高齢の進行肝細胞癌患者におけるソラフェニブ投与の効果と安全性は、若年の投与例と同様であることが示された。投与開始後の肝予備能悪化のリスクには差がなかった。7月20日から金沢市で開催された第48回日本肝癌研究会で、JA岐阜県厚生連中濃厚生病院内科の尾辻健太郎氏が発表した。

 近年、肝細胞癌患者の高齢化が進んでおり、高齢者に対する積極的な治療介入の機会が増えている。そこで、高齢者に対するソラフェニブ投与の安全性を検討した。

 対象は2009年9月〜2012年6月までに同院でソラフェニブを投与した18例。75歳、80歳を閾値として2グループに分け、投与期間、副作用発生頻度の検討を行った。

 75歳を閾値としたとき、75歳未満10例、75歳以上は8例で、背景肝はほとんどがC型肝炎。初回ソラフェニブ投与量は、75歳未満群のうち8例が400mg、2例が800mg、75歳以上群のうち7例が400mg、1例が800mg。同院の現在の方針は、高齢者には400mgから開始するとしている。Child-Pughスコアは75歳未満群は5点、6点が5人ずつ、75歳以上群は全例が6点だった。総ビリルビンは0.8mg/dL、アルブミンは3.4g/dL。病期は75歳未満群でステージIIが4例、IIIが4例、IVbが2例、75歳以上群はステージIIが3例、III例が3例、IVbが2例だった。AFPは47.8ng/mL、PIVKA-IIは78mAU/mL、遠隔転移ありが18例中4例だった。

 80歳を閾値としたときの患者背景も75歳を閾値としたときとほぼ同じだった。

 血液検査所見について、投与前と投与1カ月後を比較した結果、Child-Pughスコアは75歳未満群、75歳以上群ともに投与前後で有意な変化は見られなかった。一方、総ビリルビンは75歳未満群では投与前後で変化はなかったが、75歳以上群では投与前が0.7mg/dLだったのに対し、投与1カ月後は0.95mg/dLで有意に増加した。

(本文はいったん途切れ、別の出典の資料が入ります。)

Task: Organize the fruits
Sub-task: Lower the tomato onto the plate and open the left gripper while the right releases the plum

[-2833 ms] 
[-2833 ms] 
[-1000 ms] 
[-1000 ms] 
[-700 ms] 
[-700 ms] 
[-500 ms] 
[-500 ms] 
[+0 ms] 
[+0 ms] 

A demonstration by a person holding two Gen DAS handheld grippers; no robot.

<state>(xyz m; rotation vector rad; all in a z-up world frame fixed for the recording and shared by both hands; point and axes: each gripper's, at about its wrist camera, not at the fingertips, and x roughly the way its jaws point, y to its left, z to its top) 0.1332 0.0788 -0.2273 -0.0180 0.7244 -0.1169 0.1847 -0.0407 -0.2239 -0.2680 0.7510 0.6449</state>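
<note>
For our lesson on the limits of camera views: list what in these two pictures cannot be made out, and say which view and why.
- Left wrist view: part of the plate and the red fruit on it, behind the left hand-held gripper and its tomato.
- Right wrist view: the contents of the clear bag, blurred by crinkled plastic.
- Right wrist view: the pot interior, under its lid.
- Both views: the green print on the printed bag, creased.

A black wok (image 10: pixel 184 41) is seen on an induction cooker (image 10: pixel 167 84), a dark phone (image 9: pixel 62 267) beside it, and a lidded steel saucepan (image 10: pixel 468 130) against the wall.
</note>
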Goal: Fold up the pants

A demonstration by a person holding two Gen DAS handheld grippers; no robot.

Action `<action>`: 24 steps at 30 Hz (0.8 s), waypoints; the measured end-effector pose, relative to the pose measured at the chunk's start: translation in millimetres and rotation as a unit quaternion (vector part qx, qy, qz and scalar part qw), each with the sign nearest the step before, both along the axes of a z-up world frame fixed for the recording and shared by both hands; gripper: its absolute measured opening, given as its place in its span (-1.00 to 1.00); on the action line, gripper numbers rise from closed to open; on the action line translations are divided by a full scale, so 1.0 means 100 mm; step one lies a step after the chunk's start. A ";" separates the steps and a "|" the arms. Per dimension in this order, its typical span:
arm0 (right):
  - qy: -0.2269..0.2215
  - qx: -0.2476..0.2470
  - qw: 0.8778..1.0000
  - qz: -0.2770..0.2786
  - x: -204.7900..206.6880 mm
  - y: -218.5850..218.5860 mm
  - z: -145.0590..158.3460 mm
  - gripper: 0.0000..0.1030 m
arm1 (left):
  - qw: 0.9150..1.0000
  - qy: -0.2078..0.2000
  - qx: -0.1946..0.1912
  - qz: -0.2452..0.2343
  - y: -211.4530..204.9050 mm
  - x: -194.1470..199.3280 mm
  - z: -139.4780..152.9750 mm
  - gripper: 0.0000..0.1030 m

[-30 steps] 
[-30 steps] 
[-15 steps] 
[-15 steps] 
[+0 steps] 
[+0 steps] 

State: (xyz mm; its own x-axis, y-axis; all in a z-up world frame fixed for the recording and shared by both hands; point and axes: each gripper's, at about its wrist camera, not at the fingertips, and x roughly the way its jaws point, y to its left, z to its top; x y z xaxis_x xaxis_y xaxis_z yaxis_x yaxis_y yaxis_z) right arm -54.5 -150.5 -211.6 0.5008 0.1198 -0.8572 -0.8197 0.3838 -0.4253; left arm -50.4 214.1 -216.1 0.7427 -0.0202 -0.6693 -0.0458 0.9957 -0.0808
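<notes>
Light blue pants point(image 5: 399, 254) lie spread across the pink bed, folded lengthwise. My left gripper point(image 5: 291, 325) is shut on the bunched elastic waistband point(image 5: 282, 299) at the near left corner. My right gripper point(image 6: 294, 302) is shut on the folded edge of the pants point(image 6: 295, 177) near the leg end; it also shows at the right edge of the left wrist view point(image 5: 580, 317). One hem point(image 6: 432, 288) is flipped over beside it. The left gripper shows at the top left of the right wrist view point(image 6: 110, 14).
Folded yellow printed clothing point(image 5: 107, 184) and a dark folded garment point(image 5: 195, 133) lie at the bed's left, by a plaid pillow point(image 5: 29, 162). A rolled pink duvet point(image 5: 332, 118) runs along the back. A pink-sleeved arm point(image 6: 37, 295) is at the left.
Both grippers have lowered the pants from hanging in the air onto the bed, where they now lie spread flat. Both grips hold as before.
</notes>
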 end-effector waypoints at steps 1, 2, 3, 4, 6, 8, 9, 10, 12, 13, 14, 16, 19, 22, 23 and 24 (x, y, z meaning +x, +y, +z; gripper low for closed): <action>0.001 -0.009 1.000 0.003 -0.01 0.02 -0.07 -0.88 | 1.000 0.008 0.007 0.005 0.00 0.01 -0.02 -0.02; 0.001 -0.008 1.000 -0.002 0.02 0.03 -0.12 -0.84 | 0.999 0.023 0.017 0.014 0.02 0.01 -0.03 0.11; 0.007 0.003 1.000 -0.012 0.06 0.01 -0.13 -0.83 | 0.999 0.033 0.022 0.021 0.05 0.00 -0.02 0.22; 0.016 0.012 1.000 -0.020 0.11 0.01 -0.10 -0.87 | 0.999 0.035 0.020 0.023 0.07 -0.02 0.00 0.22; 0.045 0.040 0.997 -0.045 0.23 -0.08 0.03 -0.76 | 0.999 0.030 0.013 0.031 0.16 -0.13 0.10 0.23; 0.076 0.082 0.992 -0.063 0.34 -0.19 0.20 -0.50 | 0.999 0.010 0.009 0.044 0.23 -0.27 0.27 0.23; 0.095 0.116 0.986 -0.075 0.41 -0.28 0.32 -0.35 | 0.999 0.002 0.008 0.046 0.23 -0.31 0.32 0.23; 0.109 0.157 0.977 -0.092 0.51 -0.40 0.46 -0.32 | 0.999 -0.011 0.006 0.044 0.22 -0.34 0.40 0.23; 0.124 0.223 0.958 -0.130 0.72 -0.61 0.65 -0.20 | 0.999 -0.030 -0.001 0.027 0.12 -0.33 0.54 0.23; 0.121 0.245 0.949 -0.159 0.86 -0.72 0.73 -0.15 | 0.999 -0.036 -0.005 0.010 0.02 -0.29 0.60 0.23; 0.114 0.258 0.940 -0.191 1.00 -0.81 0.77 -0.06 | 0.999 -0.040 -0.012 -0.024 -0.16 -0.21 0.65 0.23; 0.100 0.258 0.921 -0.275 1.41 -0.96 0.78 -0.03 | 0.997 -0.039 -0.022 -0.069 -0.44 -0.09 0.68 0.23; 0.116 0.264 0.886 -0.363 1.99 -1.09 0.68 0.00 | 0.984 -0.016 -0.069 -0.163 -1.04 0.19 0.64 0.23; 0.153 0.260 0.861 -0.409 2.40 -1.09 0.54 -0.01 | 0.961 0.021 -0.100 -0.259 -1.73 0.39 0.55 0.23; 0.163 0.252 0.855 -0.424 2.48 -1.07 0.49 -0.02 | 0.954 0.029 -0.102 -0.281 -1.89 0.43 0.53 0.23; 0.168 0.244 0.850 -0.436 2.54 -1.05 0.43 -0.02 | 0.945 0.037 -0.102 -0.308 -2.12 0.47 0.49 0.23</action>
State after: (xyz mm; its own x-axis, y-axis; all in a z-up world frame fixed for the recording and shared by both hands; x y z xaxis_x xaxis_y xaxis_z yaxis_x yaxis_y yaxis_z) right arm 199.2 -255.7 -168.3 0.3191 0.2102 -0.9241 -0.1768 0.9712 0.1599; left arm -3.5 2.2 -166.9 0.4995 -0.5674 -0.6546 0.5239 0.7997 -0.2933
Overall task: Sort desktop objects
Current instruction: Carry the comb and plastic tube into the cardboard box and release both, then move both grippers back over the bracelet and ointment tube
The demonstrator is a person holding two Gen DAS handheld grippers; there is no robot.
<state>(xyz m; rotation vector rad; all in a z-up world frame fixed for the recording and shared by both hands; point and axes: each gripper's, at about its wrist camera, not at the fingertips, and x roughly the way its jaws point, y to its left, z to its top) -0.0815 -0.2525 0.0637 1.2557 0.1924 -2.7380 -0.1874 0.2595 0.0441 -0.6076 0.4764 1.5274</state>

80歳を閾値として投与前後の血液学的所見を比較した結果でも、80歳以上群では総ビリルビンが投与後に有意に増加していた。ただし、この総ビリルビンの増加は、投与前と投与1カ月後のChild-Pughスコアの有意な変化をもたらすものではなかった。

 副作用についての検討では、下痢、全身倦怠感、食欲不振、高血圧などについて、75歳で分けても80歳で分けても高齢群と若年群の間で発生率は有意な差がなかった。ただし、今回の検討では、若年群で手足症候群が発生していたのに対し、高齢群では手足症候群が生じた例はなかった。

 ソラフェニブの内服期間、全生存期間についても、75歳、80歳のいずれを閾値としても高齢群と若年群の間で有意な差は見られなかった。

 これらの結果から尾辻氏は、75歳以上の症例において75歳未満と比較して投与開始1カ月後に総ビリルビンの上昇が認められたが、Child-Pughスコアの変化には差がなかったとし、高齢者と若年者の間で投与開始後肝予備能悪化のリスクに差はないとした。

 また同院では、ステージIIなど、局所治療やTACEが適応となるような症例に対しても早期からソラフェニブ投与を選択肢の1つとする方針としている。尾辻氏は、「肝予備能や全身状態を考慮しながら、集学的治療の一環としてソラフェニブ治療を生かすことで予後改善を進めていく」と語った。